I was originally looking for a 4-bay enclosure and was thinking of going with 4 2TB REDs and put them in RAID5...but then some doubt hit. What if I need more storage at some point? Which is when I started looking at Mini-ITXs (I want to minimize the space it takes) with lots of SATA ports. Here's what I'm looking at right now.

Case: LIAN LI PC-Q08B
Motherboard: ASRock FM2A85X-ITX FM2 AMD A85X
CPU: AMD A4-5300 Trinity 3.4GHz Socket FM2 65W Dual-Core Desktop
RAM: CORSAIR Vengeance 8GB (2 x 4GB) 240-Pin DDR3 SDRAM DDR3 1866 (PC3 15000)
Disks: Western Digital Red WD20EFRX 2TB x4
The lack of PSU is simply because my coworker has an extra one still sitting in it's original package, a 500w one if I'm correct.
I'll buy an 8go USB stick for the image at a local shop.

The purpose of this NAS will be mainly for storage (one-time write of a huge archive of videos/pictures/music/ISOs/backup projects) and to then stream videos and music from it. I've heard FreeNAS can also manage Torrents (confirm/deny?), that would be great as well. Other than that, the occasional addition of one or two videos in said archive. Max number of users will most likely be 2-3, but 85% of the time, it will only be me.

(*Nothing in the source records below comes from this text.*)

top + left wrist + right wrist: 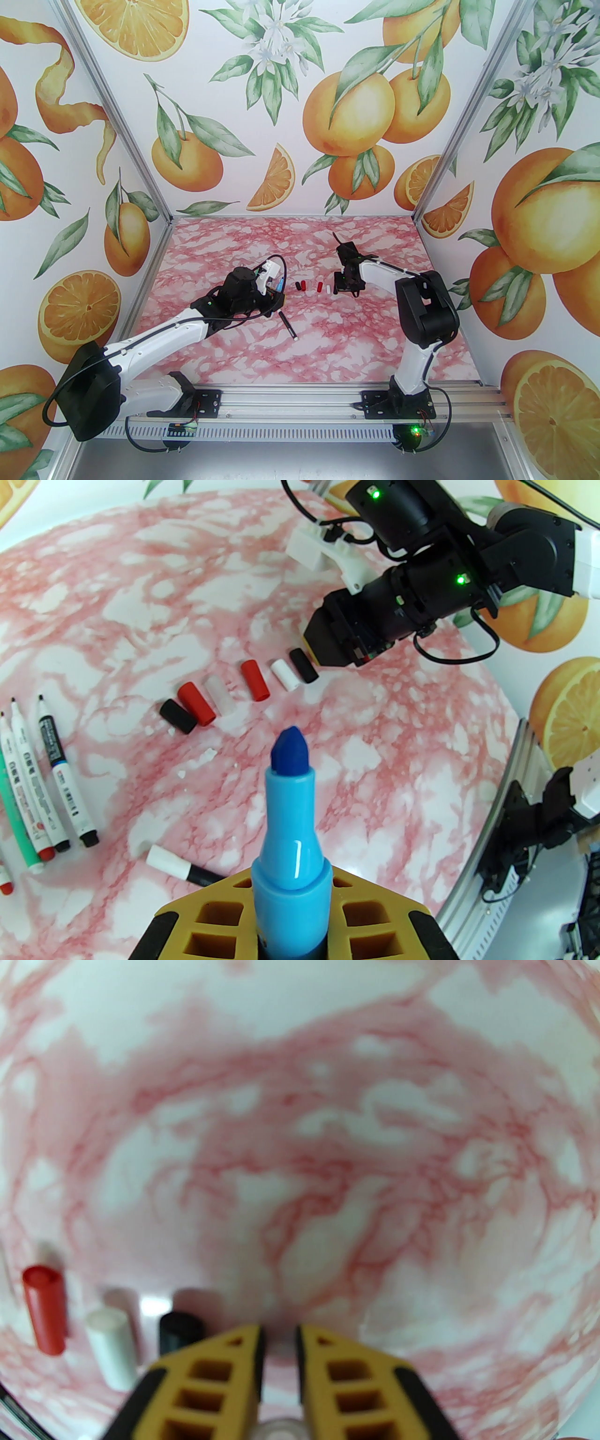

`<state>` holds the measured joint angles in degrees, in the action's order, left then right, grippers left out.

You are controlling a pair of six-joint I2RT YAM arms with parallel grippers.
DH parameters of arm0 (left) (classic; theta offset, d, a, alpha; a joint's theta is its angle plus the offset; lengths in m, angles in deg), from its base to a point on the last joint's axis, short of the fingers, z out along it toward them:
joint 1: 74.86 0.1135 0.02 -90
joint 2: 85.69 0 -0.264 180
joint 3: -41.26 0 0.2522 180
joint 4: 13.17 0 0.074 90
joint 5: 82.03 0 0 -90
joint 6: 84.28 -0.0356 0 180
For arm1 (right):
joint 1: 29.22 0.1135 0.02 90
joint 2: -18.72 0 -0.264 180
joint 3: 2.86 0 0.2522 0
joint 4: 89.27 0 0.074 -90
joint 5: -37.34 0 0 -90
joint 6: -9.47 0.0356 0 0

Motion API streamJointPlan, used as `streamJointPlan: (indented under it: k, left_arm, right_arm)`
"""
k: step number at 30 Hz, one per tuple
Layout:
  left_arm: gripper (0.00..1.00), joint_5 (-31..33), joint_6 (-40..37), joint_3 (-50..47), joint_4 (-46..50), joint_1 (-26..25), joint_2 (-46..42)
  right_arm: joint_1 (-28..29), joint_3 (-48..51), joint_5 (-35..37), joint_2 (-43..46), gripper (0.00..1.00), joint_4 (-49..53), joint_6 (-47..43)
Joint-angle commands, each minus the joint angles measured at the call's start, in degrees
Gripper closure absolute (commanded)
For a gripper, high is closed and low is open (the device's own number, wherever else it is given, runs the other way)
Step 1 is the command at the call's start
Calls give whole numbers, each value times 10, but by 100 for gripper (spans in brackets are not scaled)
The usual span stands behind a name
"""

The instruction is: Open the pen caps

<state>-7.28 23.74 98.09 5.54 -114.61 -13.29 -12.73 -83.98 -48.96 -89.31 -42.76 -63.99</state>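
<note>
My left gripper (288, 920) is shut on a light blue pen (289, 817) whose dark blue tip is bare and points away from the wrist. Several loose pen caps lie in a row on the table, among them a black one (178, 716), a red one (254, 680), a white one (284, 674) and another black one (303, 665). My right gripper (279, 1335) hangs low at the row's right end (346, 291), fingers a narrow gap apart with nothing between the tips. The black cap (178, 1332) stands just left of its left finger. A black pen with a white cap (168, 862) lies nearer my left gripper.
Several uncapped pens (61, 780) lie side by side to the left in the left wrist view. The pink marbled table (300, 234) is walled on three sides by orange-print panels. A metal rail (290, 403) runs along the near edge.
</note>
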Motion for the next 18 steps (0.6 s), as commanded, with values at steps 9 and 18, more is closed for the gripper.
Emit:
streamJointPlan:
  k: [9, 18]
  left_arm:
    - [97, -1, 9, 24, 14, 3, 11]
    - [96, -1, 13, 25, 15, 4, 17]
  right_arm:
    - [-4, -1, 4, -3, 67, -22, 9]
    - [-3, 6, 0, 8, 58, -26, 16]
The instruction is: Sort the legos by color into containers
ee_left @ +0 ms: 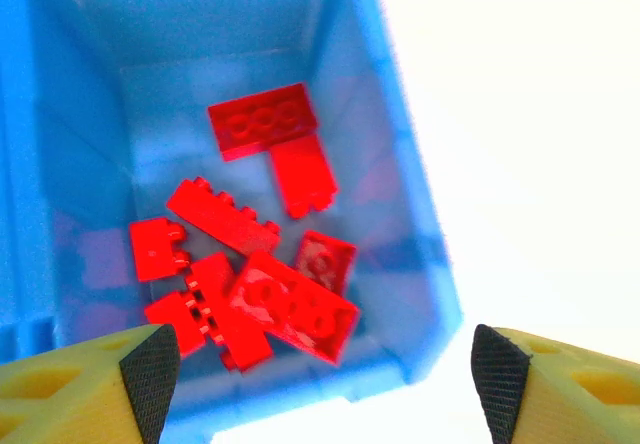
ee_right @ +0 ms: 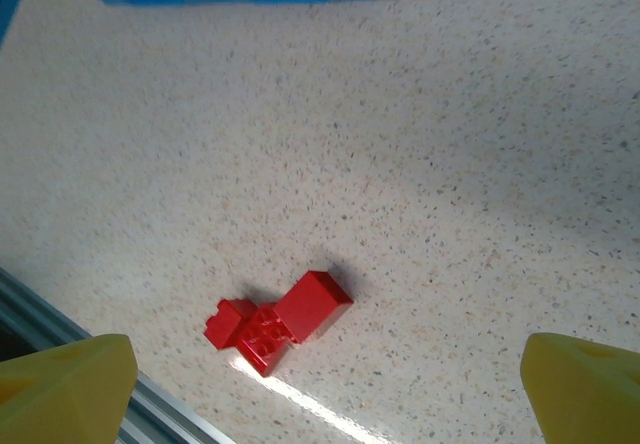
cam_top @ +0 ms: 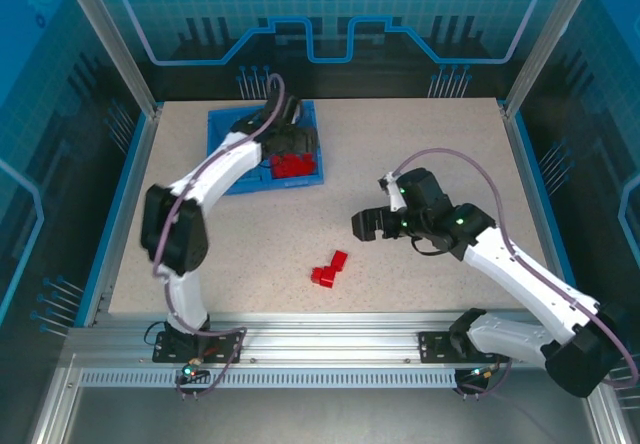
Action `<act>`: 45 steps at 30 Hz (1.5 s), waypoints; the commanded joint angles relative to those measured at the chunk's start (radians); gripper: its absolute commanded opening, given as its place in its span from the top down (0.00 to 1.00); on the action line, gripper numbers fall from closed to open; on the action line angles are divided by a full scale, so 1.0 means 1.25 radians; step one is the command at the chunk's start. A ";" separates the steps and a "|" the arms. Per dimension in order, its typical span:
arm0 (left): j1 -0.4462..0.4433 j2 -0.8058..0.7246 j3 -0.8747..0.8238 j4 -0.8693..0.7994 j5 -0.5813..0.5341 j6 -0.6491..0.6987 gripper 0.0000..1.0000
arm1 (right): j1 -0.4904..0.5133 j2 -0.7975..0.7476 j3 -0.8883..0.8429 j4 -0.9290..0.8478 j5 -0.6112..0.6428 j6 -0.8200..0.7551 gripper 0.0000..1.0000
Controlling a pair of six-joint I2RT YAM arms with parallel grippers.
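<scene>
Left wrist view: small red plastic bricks [ee_left: 270,254] lay in shallow blue plastic tray [ee_left: 425,234], few loose red bricks [ee_right: 280,319] on table [ee_right: 450,164]; left gripper [ee_left: 325,374] & right gripper [ee_right: 328,389] spread, empty.

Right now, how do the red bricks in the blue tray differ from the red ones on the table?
The tray bricks lie in a compartment of the blue tray; the table bricks lie on the bare table. The tray bricks form a heap of about eight; the table bricks are a small cluster of two or three. Both groups are bright red.
</scene>
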 commanded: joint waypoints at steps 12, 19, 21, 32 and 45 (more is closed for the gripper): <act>-0.119 -0.803 -0.679 0.208 0.351 0.594 0.01 | 0.167 0.433 0.158 -0.070 0.095 0.159 0.11; -0.167 -0.989 -0.835 0.083 0.430 0.863 0.01 | 0.196 0.556 0.219 -0.144 0.141 0.327 0.11; -0.167 -1.002 -0.847 0.076 0.441 0.886 0.01 | 0.196 0.579 0.219 -0.145 0.133 0.345 0.17; -0.167 -0.958 -0.855 0.077 0.476 0.930 0.01 | 0.188 0.588 0.175 -0.099 0.118 0.390 0.55; -0.165 -1.019 -0.902 0.204 0.375 0.870 0.01 | 0.189 0.389 0.242 -0.067 0.390 0.131 0.72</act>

Now the real question I have is if I do a RAID-Z with this build, can I then buy 3 more WD20EFRX 2TB, create another vDev with them and add them to the zPool? Have I been reading about this correctly? This is the only concern that I have for now. There's always the solution of going RAID5 and just add more drives as I see the need for it, but I'm fairly certain RAID-Z is superior. I'm limiting myself to 4 disks at the moment because of my budget and also because I won't be needing more than the projected 6TB I can get with this build for now.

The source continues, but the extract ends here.